Mais Leningrad, pour Céline, ce fut surtout la danse et le théâtre Marinski (aujourd'hui Kirov) pour l'ensorceler. "Le plus beau théâtre du monde? Mais le 'Marinski'! sans conteste!... Aucune rivalité possible!... Lui seul vaut tout le voyage!... Il doit bien compter dans les deux mille places... C'est le genre du Grand-Gaumont... du roxy... pour l'ampleur... Mais quel style! Quelle admirable, unique réussite! quel ravissement!... Dans le genre mammouth... la perfection... léger... on ne peut mieux... du mammouth léger... aérien de grâce... décoré tout de bleu ciel, pastel filé d'argent..."
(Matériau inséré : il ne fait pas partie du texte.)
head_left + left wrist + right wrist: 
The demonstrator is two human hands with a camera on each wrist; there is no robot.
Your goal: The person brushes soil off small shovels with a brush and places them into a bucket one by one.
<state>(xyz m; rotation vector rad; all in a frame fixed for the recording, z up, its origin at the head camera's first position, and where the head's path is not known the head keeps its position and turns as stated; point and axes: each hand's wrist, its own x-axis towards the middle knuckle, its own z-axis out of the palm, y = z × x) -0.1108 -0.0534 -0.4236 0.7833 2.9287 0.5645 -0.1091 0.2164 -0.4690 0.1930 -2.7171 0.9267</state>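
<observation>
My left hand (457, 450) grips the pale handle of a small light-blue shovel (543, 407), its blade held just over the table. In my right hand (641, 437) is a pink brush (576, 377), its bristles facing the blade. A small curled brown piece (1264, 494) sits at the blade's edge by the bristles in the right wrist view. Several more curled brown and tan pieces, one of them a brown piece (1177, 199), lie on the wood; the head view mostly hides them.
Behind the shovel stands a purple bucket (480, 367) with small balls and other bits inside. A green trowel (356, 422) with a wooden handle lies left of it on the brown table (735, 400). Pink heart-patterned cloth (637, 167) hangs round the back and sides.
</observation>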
Il y assista à une répresentation de La Dame de pique de Tchaïkovski (car il faut sans doute mettre sur le compte de l'exagération célinienne l'affirmation selon laquelle il assita à six représentations consécutives). "Parmi les danseurs: deux sujets admirables... Lyrisme, haute technique, tragédie, de véritables poètes... Les femmes? d'excellentes ouvrières, bien douées... sans plus... une ballerine exceptée—Oulianova... Mais leurs ensembles? La divinité!... Des orgues du mouvement humain. Essaims de coryphées à remplir tout le ciel... Leurs 'Pas de quatre'? comètes frémissantes... Les sources miroitantes du Rêve... les abords du Mirage! Toutes les soirées du Marinski!"
Essaya-t-il de rencontrer le directeur du théâtre pour lui proposer son ballet la Naissance d'une fée? Il l'affirma encore dans Bagatelles pour un massacre (où l'argument de ballet est du reste publié). Le directeur lui aurait répondu que son sujet, malheureusement, n'était pas assez 'sozial' mais que bien sûr, une autre fois, un autre sujet, la saison prochaine, les Russes connaissaient ses dons admirables, etc. Affabulations? Pas sûr.
Son séjour s'acheva le 21 septembre quand le Meknès de la Compagnie générale transatlantique quitta Leningrad pour Londres et Le Havre où Céline débarqua quatre jours plus tard, le 25. Il prit une chambre à l'hôtel Frascati qui lui était familier, avant de regagner Paris peu après. Le bilan de son voyage? Sans équivoque.
"Je suis revenu de Russie, quelle horreur! quel bluff ignoble! quelle sale stupide histoire! Comme tout cela est grotesque, théoriqu et criminel! Enfin!" écrivit-il aussitôt à Cillie. Même ton dans la lettre adressée à Karen Marie Jensen le 15 octobre: "J'ai été à Leningrad pendant un mois. Tout cela est abject, effroyable, inconcevablement infect. Il faut voir pour y croire. Une horreur. Sale, pauvre—hideux. Une prison de larves. Toute police, bureaucratie et infect chaos. Tout bluff et tyrannie. Enfin je vous raconterai. Je suis passé en bateau par Copenhagen où je suis resté 3 heures! Quel paradis après la Russie!"